児童園に着くと、子どもたちはお昼寝の真っ最中。
スタッフの方が入れ替わり立ち替わり現れ、ご挨拶。
皆さんこちらが名乗るたびにぱあっと明るい表情になり、「ああ、いつもありがとうございます」と笑顔で応えてくださいます。
日々子どもたちと接しているからなのか、それとも生まれもってのものなのか、どの方もふんわりと相手を包み込むような優しさが印象的でした。
「スタッフたちに恵まれているからこそ、この活動を続けていられるんです」。
これまでのやりとりで、横田さんからしばしば伺ったことばが、スタッフのお一人お一人の笑顔とぴったり重なり合うように感じました。
聞くところによると、当初は一人で支援活動を始め、一人でもやり抜こうと奮闘していた横田さんの姿を見て、スタッフの方々が何も言わず協力してくれたのが、事の始まりだったそうです。
もちろん勤務時間内でできることは限られており、連日サービス残業が続いているとのこと。
また、送られてくる支援物資が不足しているときには、横田さんはもちろん、スタッフの方々もそれぞれ自腹を切って物資を調達するのだとか。
このスタッフの方々の好意に甘えながら活動を継続してもいいのか、横田さんは一時期かなり迷っておられたそうです。

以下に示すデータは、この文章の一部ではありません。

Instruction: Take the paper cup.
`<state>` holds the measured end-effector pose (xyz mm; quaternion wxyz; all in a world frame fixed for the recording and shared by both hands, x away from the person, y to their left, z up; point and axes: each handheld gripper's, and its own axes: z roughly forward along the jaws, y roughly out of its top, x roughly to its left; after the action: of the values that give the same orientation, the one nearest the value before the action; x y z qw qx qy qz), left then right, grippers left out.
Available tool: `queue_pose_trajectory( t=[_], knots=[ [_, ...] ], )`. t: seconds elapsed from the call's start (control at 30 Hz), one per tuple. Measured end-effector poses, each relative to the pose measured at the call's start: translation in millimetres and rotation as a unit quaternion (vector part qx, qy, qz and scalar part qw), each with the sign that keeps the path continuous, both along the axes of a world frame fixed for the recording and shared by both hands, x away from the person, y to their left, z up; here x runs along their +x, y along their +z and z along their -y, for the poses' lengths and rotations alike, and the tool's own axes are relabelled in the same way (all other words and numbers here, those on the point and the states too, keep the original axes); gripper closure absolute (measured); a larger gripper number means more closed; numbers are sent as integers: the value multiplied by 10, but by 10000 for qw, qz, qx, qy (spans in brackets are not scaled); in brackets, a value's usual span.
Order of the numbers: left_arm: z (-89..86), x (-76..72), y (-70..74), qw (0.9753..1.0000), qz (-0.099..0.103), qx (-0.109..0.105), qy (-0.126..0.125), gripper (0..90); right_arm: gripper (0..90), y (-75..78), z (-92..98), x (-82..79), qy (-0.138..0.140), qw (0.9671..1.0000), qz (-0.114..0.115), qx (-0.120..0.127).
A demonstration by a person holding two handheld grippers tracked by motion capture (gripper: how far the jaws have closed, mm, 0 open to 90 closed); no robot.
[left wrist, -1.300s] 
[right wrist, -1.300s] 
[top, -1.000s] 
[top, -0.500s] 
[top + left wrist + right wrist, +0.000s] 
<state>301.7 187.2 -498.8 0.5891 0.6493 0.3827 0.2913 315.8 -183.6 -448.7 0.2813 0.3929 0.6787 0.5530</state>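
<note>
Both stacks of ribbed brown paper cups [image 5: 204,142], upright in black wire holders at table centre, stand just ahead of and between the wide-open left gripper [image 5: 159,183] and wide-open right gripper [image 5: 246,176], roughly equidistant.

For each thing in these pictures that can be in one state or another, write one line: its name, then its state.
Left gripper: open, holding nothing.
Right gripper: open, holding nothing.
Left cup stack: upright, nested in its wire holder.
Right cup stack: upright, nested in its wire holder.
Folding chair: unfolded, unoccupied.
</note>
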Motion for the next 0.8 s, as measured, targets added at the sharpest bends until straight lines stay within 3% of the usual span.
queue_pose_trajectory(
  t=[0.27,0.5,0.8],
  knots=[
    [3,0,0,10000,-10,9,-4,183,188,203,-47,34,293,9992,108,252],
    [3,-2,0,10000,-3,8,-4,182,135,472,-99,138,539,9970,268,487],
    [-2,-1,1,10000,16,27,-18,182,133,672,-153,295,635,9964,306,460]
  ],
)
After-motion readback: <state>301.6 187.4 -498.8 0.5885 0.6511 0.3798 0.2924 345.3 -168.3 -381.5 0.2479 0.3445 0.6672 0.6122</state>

自分たちの力量をはるかに超える活動内容であることは、誰もが自覚しています。
それでも、とくに被災者の苦しみと直接向き合う立ち位置にいる人々は、限度を超える負担を自らに課すことになりがちです。
横田さんやスタッフの方々と実際にお会いして、そのご尽力に改めて敬服するとともに、その優しさが彼ら自身を雁字搦めにしてしまわないかという危惧もおぼえました。
そんな状況に陥らならないために、被災地から少し距離を置いた場所で、支援活動の継続を担保する仕組みが必要だと感じた次第です。